Produce a character-for-character copy of the data below.

Extracted data entries:
..........
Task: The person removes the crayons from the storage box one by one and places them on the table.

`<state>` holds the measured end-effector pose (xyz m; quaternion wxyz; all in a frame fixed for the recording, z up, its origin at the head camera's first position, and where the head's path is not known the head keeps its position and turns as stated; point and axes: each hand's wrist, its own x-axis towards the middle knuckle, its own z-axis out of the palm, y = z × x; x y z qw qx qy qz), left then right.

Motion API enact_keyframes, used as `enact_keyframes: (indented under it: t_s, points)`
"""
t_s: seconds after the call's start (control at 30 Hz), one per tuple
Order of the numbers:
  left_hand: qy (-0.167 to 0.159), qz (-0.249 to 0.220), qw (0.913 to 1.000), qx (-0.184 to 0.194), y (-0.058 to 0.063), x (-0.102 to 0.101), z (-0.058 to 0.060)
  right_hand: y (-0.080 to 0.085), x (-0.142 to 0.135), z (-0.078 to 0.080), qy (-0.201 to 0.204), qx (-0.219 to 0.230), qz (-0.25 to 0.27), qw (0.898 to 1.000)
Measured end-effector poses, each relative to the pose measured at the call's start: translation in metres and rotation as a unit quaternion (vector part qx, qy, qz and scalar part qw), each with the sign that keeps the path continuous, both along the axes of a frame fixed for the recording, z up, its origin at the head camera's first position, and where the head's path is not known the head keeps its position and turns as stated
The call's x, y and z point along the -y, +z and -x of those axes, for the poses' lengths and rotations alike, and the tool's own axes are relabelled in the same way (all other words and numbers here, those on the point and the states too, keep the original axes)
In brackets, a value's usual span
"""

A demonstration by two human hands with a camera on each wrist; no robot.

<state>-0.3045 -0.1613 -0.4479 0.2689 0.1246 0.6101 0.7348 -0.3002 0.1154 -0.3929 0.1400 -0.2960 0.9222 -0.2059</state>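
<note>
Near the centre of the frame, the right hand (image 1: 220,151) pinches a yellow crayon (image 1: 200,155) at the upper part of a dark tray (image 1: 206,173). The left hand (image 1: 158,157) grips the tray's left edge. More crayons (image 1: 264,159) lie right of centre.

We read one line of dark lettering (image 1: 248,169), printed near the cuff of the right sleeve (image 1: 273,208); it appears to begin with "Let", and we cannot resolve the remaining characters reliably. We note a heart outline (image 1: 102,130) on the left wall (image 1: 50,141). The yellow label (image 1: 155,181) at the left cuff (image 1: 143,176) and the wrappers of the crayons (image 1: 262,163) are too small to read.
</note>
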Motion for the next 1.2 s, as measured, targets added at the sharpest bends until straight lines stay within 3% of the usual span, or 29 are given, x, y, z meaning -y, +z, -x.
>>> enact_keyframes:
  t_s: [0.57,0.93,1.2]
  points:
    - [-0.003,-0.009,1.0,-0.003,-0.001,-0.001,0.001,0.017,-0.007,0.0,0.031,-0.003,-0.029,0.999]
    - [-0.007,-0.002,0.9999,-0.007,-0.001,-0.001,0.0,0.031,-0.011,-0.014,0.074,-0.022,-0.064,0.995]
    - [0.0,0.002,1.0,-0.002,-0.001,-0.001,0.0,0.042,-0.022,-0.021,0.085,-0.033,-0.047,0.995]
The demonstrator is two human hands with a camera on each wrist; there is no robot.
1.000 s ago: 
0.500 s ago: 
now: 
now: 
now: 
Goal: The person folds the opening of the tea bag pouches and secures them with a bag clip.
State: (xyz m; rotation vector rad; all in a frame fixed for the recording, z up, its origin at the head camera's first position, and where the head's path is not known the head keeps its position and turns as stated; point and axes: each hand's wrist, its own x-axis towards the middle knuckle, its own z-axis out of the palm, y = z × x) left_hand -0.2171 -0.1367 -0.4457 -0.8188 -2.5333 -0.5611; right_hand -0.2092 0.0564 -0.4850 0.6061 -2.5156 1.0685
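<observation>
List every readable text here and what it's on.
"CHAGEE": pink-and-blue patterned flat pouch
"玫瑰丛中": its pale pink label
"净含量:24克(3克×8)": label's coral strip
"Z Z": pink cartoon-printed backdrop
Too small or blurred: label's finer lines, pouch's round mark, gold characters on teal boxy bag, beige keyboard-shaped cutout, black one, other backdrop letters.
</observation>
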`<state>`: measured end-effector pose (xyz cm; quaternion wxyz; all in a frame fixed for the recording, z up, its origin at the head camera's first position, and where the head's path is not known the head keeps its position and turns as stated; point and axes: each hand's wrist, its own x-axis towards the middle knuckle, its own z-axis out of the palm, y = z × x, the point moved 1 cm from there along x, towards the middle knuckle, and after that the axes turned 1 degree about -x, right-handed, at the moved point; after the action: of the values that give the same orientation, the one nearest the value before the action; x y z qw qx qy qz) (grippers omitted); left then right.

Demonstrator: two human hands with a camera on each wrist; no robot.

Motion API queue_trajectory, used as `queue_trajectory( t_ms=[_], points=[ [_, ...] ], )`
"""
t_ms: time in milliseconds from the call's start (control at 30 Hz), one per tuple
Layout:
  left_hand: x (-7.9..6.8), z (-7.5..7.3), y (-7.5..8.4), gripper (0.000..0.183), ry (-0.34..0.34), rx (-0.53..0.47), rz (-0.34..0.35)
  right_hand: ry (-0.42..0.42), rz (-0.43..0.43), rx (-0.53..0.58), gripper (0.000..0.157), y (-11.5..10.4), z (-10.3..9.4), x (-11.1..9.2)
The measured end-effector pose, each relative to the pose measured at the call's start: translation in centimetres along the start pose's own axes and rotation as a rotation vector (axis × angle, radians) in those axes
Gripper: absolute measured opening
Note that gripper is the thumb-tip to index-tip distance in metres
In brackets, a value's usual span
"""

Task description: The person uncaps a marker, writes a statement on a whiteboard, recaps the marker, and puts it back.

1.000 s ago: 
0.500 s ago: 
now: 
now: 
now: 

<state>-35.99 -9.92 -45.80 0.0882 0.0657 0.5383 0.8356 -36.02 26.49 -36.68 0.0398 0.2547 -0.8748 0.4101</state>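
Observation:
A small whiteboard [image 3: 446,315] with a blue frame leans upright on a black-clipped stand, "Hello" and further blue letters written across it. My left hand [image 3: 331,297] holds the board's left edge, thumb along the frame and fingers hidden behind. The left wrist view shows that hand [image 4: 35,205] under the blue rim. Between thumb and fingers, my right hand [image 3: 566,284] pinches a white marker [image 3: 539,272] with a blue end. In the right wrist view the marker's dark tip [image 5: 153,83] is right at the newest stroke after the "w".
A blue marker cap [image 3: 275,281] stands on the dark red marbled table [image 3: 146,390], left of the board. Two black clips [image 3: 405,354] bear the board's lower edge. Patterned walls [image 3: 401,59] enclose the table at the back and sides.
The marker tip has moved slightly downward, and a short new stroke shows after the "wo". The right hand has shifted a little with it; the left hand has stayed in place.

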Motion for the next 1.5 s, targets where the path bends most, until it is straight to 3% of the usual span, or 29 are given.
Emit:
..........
■ Problem solution:
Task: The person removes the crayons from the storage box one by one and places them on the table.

`<state>` holds the measured end-effector pose (xyz m; quaternion wxyz; all in a frame fixed for the recording, z up, its origin at the head camera's first position, and where the head's path is not known the head keeps its position and turns as stated; point and axes: each hand's wrist, its own x-axis towards the middle knuckle, its own z-axis out of the palm, y = z × x; x y z qw qx qy qz), left then right.

Motion API enact_keyframes, used as `enact_keyframes: (indented under it: t_s, points)`
"""
t_s: seconds after the call's start (control at 30 Hz), one per tuple
Order of the numbers:
  left_hand: qy (-0.167 to 0.159), qz (-0.249 to 0.220), qw (0.913 to 1.000), qx (-0.184 to 0.194), y (-0.058 to 0.063), x (-0.102 to 0.101), z (-0.058 to 0.060)
  right_hand: y (-0.080 to 0.085), x (-0.142 to 0.135), z (-0.078 to 0.080), qy (-0.201 to 0.204), qx (-0.219 to 0.230), qz (-0.25 to 0.27), qw (0.898 to 1.000)
Measured end-effector poses, each relative to the pose measured at the call's start: translation in metres and rotation as a unit quaternion (vector part qx, qy, qz and scalar part qw), each with the sign that keeps the path continuous, both along the axes of a frame fixed for the recording, z up, its origin at the head camera's first position, and where the head's path is not known the head keeps its position and turns as stated
The call's x, y and z point along the -y, +z and -x of those axes, for the poses' lengths and rotations alike, and the tool's own axes are relabelled in the same way (all other words and numbers here, those on the point and the states too, keep the original axes)
In brackets, a value's usual span
"""

A demonstration by two human hands with a camera on each wrist; no robot.

<state>-0.3045 -0.1613 -0.4479 0.2689 0.1246 0.6101 0.7348 -0.3002 0.1154 -0.3929 0.1400 -0.2960 0.9222 -0.2059</state>
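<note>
Near the centre of the frame, the right hand (image 1: 220,151) pinches a yellow crayon (image 1: 200,155) at the upper part of a dark tray (image 1: 206,173). The left hand (image 1: 158,157) grips the tray's left edge. More crayons (image 1: 264,159) lie right of centre.

We read one line of dark lettering (image 1: 248,169), printed near the cuff of the right sleeve (image 1: 273,208); it appears to begin with "Let", and we cannot resolve the remaining characters reliably. We note a heart outline (image 1: 102,130) on the left wall (image 1: 50,141). The yellow label (image 1: 155,181) at the left cuff (image 1: 143,176) and the wrappers of the crayons (image 1: 262,163) are too small to read.
</note>
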Motion for the next 1.2 s, as measured, targets added at the sharpest bends until straight lines stay within 3% of the usual span, or 29 are given, x, y, z meaning -y, +z, -x.
>>> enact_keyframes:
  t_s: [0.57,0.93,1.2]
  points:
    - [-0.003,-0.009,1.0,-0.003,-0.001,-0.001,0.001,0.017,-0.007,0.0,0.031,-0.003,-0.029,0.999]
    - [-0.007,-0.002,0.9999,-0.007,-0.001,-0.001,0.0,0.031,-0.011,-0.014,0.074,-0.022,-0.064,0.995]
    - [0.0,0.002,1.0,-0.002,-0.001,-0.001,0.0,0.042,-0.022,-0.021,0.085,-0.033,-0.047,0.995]
The demonstrator is two human hands with a camera on each wrist; there is no robot.
1.000 s ago: 
0.500 s ago: 
now: 
now: 
now: 
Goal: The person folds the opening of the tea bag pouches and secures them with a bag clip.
State: (xyz m; rotation vector rad; all in a frame fixed for the recording, z up, its origin at the head camera's first position, and where the head's path is not known the head keeps its position and turns as stated; point and axes: each hand's wrist, its own x-axis towards the middle knuckle, its own z-axis out of the palm, y = z × x) left_hand -0.2171 -0.1367 -0.4457 -0.8188 -2.5333 -0.5611; right_hand -0.2092 0.0564 -0.4850 0.6061 -2.5156 1.0685
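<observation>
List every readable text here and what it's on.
"CHAGEE": pink-and-blue patterned flat pouch
"玫瑰丛中": its pale pink label
"净含量:24克(3克×8)": label's coral strip
"Z Z": pink cartoon-printed backdrop
Too small or blurred: label's finer lines, pouch's round mark, gold characters on teal boxy bag, beige keyboard-shaped cutout, black one, other backdrop letters.
</observation>
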`<state>`: measured end-effector pose (xyz cm; quaternion wxyz; all in a frame fixed for the recording, z up, its origin at the head camera's first position, and where the head's path is not known the head keeps its position and turns as stated; point and axes: each hand's wrist, its own x-axis towards the middle knuckle, its own z-axis out of the palm, y = z × x, the point moved 1 cm from there along x, towards the middle knuckle, and after that the axes turned 1 degree about -x, right-handed, at the moved point; after the action: of the values that give the same orientation, the one nearest the value before the action; x y z qw qx qy qz) (grippers omitted); left then right.

Demonstrator: two human hands with a camera on each wrist; no robot.

Motion API queue_trajectory, used as `queue_trajectory( t_ms=[_], points=[ [_, ...] ], )`
"""
t_ms: time in milliseconds from the call's start (control at 30 Hz), one per tuple
Layout:
  left_hand: x (-7.9..6.8), z (-7.5..7.3), y (-7.5..8.4), gripper (0.000..0.183), ry (-0.34..0.34), rx (-0.53..0.47), rz (-0.34..0.35)
  right_hand: ry (-0.42..0.42), rz (-0.43..0.43), rx (-0.53..0.58), gripper (0.000..0.157), y (-11.5..10.4), z (-10.3..9.4), x (-11.1..9.2)
The measured end-effector pose, each relative to the pose measured at the call's start: translation in centimetres along the start pose's own axes and rotation as a rotation vector (axis × angle, radians) in those axes
Gripper: absolute measured opening
Note that gripper is the thumb-tip to index-tip distance in metres
In brackets, a value's usual span
"""

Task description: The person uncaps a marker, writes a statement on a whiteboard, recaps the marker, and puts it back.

1.000 s ago: 
0.500 s ago: 
now: 
now: 
now: 

<state>-35.99 -9.92 -45.80 0.0882 0.0657 0.5383 0.8356 -36.02 26.49 -36.68 0.0398 0.2547 -0.8748 0.4101</state>
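Observation:
A small whiteboard [image 3: 446,315] with a blue frame leans upright on a black-clipped stand, "Hello" and further blue letters written across it. My left hand [image 3: 331,297] holds the board's left edge, thumb along the frame and fingers hidden behind. The left wrist view shows that hand [image 4: 35,205] under the blue rim. Between thumb and fingers, my right hand [image 3: 566,284] pinches a white marker [image 3: 539,272] with a blue end. In the right wrist view the marker's dark tip [image 5: 153,83] is right at the newest stroke after the "w".
A blue marker cap [image 3: 275,281] stands on the dark red marbled table [image 3: 146,390], left of the board. Two black clips [image 3: 405,354] bear the board's lower edge. Patterned walls [image 3: 401,59] enclose the table at the back and sides.
The marker tip has moved slightly downward, and a short new stroke shows after the "wo". The right hand has shifted a little with it; the left hand has stayed in place.
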
Motion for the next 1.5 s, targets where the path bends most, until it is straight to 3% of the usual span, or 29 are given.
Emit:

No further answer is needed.